Try it = A word-for-word copy of the listing is required, and it must contain no pictures.

*** Available data

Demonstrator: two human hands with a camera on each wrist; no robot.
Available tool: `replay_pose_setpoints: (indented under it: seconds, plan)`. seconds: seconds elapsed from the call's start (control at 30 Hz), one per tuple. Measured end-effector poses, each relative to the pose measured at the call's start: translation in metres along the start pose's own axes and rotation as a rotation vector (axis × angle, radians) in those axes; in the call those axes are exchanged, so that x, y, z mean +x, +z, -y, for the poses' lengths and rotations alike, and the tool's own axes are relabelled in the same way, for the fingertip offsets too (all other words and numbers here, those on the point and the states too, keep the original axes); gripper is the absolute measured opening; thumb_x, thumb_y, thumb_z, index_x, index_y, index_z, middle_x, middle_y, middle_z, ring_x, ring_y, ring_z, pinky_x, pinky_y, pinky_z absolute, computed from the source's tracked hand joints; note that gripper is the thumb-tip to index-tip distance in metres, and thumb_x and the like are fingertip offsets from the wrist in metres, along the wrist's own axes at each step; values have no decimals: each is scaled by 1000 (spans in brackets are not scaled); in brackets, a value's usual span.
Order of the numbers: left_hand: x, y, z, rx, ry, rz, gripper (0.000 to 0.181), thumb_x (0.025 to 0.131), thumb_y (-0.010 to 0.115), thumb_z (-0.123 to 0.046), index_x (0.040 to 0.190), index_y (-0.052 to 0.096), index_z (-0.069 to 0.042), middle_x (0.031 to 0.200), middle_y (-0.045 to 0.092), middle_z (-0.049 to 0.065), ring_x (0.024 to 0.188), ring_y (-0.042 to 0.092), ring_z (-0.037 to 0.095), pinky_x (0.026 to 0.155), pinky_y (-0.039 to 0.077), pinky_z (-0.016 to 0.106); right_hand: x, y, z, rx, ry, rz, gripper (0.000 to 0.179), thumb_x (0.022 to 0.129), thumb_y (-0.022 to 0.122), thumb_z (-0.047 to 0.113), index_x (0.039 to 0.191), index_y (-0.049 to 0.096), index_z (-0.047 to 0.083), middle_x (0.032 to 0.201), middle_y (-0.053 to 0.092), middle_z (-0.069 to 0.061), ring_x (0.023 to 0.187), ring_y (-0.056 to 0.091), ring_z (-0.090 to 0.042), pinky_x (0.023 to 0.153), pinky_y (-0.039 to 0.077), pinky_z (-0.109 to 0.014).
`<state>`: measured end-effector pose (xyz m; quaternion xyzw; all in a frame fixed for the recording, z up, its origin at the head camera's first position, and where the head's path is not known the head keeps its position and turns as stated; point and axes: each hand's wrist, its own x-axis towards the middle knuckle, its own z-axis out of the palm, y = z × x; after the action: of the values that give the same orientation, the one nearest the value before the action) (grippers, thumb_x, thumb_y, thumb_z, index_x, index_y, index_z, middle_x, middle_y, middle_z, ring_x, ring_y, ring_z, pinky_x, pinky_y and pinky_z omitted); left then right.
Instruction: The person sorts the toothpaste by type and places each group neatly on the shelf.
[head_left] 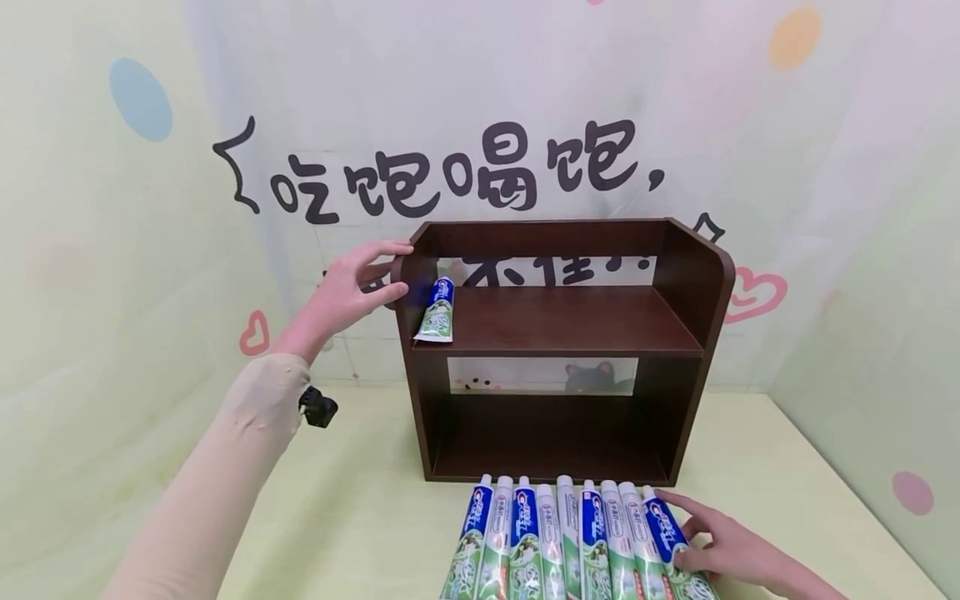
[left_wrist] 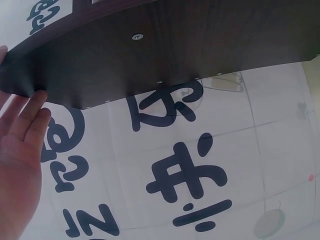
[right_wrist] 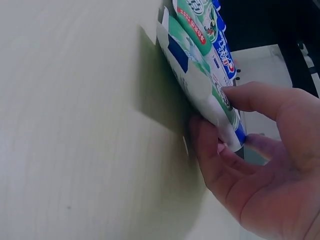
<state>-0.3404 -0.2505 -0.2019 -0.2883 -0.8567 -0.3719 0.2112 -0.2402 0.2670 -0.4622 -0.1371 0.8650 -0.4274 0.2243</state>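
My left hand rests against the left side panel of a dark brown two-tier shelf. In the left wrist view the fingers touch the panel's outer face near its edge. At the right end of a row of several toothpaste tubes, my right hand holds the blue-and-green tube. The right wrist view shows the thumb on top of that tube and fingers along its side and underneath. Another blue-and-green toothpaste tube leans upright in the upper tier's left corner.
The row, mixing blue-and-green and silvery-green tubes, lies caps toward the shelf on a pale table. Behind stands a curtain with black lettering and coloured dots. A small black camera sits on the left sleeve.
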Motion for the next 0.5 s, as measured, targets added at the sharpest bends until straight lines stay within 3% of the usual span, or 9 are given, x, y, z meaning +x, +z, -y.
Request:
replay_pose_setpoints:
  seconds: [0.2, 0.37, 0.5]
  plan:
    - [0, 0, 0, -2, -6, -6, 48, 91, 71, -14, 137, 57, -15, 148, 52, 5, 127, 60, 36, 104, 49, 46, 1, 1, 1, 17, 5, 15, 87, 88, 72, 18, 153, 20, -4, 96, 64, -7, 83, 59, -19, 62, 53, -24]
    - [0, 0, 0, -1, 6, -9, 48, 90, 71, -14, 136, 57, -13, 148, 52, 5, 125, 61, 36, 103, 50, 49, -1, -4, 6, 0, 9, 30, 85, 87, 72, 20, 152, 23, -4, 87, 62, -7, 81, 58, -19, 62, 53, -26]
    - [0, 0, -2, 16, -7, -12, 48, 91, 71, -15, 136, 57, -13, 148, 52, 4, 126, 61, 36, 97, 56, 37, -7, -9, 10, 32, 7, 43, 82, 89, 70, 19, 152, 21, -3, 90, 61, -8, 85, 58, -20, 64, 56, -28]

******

Response below =
Demonstrator: two human hands with a camera on each wrist; no robot.
Available tool: `replay_pose_setpoints: (indented under it: seconds, plan)`. seconds: seconds elapsed from the call's start (control at 30 Hz), one per tuple. Measured end-effector poses, each relative to the pose measured at the call's start: translation in metres along the start pose's own axes and rotation as a rotation vector (axis × angle, radians) in those axes; in the call those axes are exchanged, so that x, y, z mean +x, +z, -y, for the poses' lengths and rotations alike, and the tool's own axes are relabelled in the same way, for the fingertip offsets too (all other words and numbers here, those on the point and the states too, keep the original axes); gripper is the absolute measured opening; thumb_x, thumb_y, thumb_z, index_x, index_y, index_z, middle_x, middle_y, middle_z, ring_x, ring_y, ring_z, pinky_x, pinky_y, pinky_z absolute, computed from the source's tracked hand joints; note that gripper is the thumb-tip to index-tip distance in metres, and thumb_x and the like are fingertip offsets from the wrist in metres, along the wrist's own axes at each step; values have no decimals: each is scaled by 1000 (spans in brackets are not scaled); in brackets, a value's usual span.
Order of the numbers: left_hand: x, y, z, rx, ry, rz, gripper (0.000 to 0.181), thumb_x (0.025 to 0.131), thumb_y (-0.010 to 0.115), thumb_z (-0.123 to 0.046), index_x (0.040 to 0.190), index_y (-0.052 to 0.096), index_z (-0.069 to 0.042), middle_x (0.031 to 0.200), middle_y (-0.045 to 0.092), middle_z (-0.049 to 0.065), ring_x (0.024 to 0.188), ring_y (-0.042 to 0.092), ring_z (-0.037 to 0.095), pinky_x (0.026 to 0.155), pinky_y (-0.039 to 0.077), pinky_z (-0.016 to 0.106); right_hand: x, y, z, rx, ry, rz, gripper (0.000 to 0.179), thumb_x (0.022 to 0.129), thumb_y (-0.022 to 0.122), thumb_z (-0.047 to 0.113), index_x (0.039 to 0.191), index_y (-0.049 to 0.096), index_z (-0.047 to 0.083), middle_x (0.032 to 0.201), middle_y (-0.053 to 0.092), middle_z (-0.069 to 0.061), ring_x (0.023 to 0.187), ring_y (-0.056 to 0.091), ring_z (-0.090 to 0.042), pinky_x (0.023 to 0.153), pinky_y (-0.039 to 0.077), pinky_z (-0.109 to 0.014).
`<state>`: measured end-effector pose (xyz m; quaternion xyzw; all in a frame fixed for the recording, z up, its origin at the head camera's first position, and where the head's path is not known the head keeps its position and turns as stated; point and axes: each hand's wrist, its own x-axis towards the middle knuckle, its own z-axis out of the palm, y = z × x; after the action: of the values that give the same orientation, the one nearest the value before the action) (grippers, thumb_x, thumb_y, thumb_z, index_x, index_y, index_z, middle_x, middle_y, middle_z, ring_x, ring_y, ring_z, pinky_x, pinky_y and pinky_z omitted); left then right.
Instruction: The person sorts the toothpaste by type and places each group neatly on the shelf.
[head_left] 
[left_wrist] 
[right_wrist] 
<state>-0.3404 -0.2505 -0.2019 -0.2883 -0.8567 -0.3719 0.2112 -0.2402 0.2670 -0.4622 -0.1371 0.8650 -0.4274 0.2243</state>
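My left hand rests against the left side panel of a dark brown two-tier shelf. In the left wrist view the fingers touch the panel's outer face near its edge. At the right end of a row of several toothpaste tubes, my right hand holds the blue-and-green tube. The right wrist view shows the thumb on top of that tube and fingers along its side and underneath. Another blue-and-green toothpaste tube leans upright in the upper tier's left corner.
The row, mixing blue-and-green and silvery-green tubes, lies caps toward the shelf on a pale table. Behind stands a curtain with black lettering and coloured dots. A small black camera sits on the left sleeve.
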Motion for the next 0.5 s, as measured, targets added at the sharpest bends until straight lines stay within 3% of the usual span, or 9 are given, x, y, z meaning +x, +z, -y.
Request:
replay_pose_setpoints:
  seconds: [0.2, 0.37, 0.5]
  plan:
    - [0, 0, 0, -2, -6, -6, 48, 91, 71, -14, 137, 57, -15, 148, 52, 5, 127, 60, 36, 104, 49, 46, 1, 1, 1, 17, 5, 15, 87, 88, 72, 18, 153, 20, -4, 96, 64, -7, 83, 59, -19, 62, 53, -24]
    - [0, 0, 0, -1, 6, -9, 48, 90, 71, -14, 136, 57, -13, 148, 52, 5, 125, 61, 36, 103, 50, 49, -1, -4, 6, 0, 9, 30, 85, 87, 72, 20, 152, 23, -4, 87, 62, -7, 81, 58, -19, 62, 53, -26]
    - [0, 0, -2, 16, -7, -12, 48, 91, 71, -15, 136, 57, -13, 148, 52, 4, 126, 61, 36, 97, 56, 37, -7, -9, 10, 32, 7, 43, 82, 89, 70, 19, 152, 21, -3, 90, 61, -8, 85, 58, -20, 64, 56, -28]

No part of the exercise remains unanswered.